|From my piece in today's Musikkmagasinet supplement in Klassekampen|
Partly because the sparky and fiery altoist Carl Magnus "Calle" Neumann and the soulful pianist Christian Reim never made a studio recording together, their collaborations during the 1970s have become somewhat forgotten parts of the story of the Norwegian jazz explosion of that era. However, theirs were no less vital or vibrant than the music of their contemporaries, as exemplified by the reissue of Live at Molde International Jazz Festival 1976 and, in particular, the hitherto unissued Mona Lisa Suite, both recently released by Jazzaggession Records.
On the latter, recorded live in Molde in 1973, we hear a sextet lead by Reim, who also composed the suite, with Neumann on alto and soprano, Knut Riisnæs on tenor and flute, Ditlef Eckhoff on trumpet, Terje Venaas on double bass and Epsen Rud on drums.

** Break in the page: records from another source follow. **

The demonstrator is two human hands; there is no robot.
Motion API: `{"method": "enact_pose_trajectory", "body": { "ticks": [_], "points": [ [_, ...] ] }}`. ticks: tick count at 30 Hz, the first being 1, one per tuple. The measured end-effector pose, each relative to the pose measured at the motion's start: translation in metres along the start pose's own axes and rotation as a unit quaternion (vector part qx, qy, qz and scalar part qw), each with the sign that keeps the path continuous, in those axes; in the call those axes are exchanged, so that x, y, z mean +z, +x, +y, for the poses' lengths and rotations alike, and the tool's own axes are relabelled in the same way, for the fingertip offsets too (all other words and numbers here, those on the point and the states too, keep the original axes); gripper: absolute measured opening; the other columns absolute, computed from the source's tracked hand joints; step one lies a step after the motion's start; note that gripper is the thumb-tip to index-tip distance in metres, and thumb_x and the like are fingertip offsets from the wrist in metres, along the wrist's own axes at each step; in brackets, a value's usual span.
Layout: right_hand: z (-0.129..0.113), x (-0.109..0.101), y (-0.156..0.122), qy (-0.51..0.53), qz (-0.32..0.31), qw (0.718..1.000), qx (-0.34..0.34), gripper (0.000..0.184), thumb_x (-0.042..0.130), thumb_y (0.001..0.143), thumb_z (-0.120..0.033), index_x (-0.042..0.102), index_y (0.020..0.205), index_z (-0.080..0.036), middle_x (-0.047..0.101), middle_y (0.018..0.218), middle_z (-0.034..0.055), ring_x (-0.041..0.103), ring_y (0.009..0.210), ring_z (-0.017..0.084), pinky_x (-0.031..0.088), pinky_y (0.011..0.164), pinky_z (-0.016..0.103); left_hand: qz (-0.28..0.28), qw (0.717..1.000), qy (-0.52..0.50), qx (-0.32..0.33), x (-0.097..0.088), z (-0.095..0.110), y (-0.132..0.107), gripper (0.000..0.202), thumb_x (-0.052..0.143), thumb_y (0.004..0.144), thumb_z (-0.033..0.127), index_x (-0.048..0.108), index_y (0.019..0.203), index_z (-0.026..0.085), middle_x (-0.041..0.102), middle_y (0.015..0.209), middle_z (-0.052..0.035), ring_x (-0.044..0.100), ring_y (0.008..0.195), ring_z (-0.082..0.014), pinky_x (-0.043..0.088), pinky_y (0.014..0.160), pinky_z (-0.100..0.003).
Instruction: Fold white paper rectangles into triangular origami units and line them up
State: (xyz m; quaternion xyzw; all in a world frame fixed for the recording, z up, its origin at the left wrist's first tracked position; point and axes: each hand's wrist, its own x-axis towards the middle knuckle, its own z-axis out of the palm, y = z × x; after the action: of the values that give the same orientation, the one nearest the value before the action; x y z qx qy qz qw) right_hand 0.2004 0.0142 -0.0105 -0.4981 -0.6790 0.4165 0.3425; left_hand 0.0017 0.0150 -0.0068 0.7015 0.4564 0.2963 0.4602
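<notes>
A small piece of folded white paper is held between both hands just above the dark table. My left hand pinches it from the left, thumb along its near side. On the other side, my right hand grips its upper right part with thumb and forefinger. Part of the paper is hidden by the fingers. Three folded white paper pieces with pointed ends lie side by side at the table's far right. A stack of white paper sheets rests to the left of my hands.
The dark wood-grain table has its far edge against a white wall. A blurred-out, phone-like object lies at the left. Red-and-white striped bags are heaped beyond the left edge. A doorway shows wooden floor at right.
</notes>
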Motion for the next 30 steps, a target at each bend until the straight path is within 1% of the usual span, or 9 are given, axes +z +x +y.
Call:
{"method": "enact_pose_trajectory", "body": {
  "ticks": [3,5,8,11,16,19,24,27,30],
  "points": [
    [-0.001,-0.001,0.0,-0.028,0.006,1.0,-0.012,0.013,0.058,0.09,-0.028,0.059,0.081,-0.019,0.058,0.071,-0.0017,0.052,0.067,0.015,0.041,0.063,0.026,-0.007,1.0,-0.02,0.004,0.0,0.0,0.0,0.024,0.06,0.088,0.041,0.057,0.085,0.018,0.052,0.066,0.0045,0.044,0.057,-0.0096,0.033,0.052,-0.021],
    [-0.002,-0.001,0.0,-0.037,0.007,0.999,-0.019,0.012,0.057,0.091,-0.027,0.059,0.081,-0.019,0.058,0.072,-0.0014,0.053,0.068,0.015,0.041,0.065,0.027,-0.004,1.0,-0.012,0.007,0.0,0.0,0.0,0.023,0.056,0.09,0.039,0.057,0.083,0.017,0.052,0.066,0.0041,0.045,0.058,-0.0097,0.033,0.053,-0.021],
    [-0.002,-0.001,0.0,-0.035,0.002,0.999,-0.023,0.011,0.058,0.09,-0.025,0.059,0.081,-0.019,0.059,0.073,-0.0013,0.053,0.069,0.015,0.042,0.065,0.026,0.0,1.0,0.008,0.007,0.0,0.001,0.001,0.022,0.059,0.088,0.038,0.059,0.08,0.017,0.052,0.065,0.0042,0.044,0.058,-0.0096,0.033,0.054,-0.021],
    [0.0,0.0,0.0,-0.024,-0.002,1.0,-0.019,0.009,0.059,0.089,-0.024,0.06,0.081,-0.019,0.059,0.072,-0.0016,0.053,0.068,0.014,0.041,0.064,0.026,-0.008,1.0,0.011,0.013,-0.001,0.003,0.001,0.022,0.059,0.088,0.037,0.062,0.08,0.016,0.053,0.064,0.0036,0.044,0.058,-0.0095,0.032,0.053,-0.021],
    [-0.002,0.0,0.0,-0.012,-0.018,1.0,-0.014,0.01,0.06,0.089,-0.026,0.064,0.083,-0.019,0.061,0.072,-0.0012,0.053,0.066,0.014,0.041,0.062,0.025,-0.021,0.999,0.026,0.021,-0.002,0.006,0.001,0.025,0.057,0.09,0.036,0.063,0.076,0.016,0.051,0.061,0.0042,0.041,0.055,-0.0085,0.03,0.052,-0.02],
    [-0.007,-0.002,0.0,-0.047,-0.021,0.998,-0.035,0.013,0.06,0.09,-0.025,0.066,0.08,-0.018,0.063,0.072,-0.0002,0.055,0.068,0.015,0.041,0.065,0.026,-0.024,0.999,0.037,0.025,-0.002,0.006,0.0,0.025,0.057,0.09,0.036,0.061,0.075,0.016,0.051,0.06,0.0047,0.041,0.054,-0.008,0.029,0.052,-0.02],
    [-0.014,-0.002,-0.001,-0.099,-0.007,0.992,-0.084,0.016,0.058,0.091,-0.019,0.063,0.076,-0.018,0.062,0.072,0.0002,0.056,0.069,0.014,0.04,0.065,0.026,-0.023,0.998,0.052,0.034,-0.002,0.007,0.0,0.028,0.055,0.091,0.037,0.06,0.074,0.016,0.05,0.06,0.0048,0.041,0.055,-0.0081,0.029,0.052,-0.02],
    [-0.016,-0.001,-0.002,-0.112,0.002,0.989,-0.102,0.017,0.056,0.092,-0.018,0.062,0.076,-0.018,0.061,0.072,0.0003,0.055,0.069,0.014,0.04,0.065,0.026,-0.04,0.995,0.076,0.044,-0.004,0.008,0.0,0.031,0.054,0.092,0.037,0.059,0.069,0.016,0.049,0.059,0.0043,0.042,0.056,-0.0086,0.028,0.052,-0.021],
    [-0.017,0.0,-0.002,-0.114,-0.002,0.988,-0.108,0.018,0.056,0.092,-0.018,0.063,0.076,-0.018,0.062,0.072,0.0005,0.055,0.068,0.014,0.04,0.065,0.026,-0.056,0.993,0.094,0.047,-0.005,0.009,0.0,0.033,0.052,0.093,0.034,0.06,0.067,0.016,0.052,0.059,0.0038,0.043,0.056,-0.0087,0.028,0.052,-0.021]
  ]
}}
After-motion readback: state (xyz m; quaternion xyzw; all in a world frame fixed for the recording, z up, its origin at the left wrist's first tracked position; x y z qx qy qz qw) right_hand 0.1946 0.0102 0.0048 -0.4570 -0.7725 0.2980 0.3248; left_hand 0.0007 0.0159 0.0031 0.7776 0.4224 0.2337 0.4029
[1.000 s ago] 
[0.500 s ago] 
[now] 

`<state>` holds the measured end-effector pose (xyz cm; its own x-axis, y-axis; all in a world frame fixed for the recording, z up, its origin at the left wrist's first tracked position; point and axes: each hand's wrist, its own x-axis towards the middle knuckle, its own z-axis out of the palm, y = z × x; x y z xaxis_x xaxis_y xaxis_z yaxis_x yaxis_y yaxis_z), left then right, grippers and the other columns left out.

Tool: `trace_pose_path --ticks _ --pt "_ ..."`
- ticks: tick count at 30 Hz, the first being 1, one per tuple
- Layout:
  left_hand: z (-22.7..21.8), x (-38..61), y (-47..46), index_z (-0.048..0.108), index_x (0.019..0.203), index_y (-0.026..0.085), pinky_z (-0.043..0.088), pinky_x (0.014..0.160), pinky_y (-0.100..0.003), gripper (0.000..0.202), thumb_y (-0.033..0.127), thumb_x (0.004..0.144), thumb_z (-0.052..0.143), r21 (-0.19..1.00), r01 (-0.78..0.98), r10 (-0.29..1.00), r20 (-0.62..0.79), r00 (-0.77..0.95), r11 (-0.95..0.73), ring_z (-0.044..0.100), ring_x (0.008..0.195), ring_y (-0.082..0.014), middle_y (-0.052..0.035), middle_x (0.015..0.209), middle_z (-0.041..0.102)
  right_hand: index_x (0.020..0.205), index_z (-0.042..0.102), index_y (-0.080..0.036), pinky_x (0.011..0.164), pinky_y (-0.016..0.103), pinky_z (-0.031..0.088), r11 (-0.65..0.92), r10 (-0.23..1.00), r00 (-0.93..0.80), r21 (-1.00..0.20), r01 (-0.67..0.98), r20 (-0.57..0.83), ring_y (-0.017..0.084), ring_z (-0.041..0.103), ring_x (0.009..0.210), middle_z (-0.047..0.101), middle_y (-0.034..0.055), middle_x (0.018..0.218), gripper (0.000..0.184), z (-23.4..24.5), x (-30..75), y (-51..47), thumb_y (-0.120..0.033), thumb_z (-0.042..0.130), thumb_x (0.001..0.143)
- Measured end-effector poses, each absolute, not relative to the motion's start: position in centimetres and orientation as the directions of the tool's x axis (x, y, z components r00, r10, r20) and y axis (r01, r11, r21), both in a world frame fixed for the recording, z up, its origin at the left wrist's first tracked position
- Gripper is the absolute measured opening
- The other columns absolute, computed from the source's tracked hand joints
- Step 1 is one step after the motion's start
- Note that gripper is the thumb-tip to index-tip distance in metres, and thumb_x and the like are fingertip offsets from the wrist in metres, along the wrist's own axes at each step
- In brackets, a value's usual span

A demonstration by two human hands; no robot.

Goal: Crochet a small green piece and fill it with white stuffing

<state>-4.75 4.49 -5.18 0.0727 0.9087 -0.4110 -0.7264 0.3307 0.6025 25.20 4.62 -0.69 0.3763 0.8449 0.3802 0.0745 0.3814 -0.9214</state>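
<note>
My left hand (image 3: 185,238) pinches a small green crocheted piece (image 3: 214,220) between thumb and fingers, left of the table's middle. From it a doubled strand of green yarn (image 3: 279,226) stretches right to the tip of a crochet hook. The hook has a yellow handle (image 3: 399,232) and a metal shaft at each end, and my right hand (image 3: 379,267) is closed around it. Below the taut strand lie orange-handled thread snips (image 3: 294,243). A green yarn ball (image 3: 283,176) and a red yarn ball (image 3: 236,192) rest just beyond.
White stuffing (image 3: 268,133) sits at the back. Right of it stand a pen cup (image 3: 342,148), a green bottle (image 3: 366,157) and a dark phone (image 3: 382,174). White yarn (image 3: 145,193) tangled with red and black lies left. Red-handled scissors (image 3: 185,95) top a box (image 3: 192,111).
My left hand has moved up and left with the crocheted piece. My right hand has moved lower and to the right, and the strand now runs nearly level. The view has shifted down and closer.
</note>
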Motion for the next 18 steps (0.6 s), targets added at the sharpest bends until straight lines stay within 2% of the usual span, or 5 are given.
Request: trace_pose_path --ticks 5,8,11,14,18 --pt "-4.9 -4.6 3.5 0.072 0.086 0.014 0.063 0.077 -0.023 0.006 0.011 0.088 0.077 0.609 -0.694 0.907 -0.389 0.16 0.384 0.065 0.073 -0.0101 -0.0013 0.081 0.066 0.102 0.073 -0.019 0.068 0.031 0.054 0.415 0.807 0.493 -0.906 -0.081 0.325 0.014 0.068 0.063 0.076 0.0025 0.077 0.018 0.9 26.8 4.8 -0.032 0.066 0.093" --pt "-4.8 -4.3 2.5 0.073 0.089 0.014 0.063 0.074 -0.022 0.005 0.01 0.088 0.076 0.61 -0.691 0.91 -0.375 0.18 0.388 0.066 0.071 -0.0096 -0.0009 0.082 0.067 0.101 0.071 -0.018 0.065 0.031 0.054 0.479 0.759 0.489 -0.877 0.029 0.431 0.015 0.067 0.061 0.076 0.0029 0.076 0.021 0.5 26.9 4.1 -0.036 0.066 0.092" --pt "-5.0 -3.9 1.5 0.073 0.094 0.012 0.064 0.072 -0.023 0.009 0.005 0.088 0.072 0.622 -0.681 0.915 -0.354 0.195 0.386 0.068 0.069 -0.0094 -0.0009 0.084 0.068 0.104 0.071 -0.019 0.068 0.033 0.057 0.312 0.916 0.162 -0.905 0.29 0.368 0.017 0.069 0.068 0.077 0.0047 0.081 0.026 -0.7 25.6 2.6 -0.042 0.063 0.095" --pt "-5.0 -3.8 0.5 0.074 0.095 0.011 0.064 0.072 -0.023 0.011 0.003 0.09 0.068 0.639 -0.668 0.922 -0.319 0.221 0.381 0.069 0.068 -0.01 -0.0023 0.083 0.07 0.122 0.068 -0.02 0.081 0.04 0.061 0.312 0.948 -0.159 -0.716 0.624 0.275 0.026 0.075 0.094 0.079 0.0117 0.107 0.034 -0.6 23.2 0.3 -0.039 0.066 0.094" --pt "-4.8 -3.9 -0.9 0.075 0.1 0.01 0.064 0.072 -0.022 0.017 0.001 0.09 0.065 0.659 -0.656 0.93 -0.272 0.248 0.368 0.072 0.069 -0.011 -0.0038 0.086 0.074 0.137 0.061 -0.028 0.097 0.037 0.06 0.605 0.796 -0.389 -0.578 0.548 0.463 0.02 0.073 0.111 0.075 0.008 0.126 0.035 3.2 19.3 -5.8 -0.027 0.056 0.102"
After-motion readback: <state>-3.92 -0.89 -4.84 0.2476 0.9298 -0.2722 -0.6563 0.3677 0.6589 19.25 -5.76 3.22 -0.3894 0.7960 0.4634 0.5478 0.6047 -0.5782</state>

The first part of the suite opens with Reim's gently flowing piano tones over arco bass, and the piece segues via a folk music inspired fanfare into a soul jazz tinged landscape, marked by Eckhoff's expressive trumpet solo.
The second part opens with another intro by Reim, bluesy yet upbeat, but soon kicks into another gear, propelled by Venaas' two bass ostinatos, the first light-footed and eager, the second a deep and powerful groove, its bustling energy accentuated by Rud's delightful, alternating ride and hi-hat work, and agitating horn riffs, creating a launch pad for a saxophone solo lifts off, soars and rips, and tears at the seams of the tune.
A highly recommended recording in its own right, but especially for anyone interested in what Norwegian jazz had to offer outside of the more famous ECM associated acts of the era. Vinyl copies are limited, but can still be found at stores like Dusty Groove.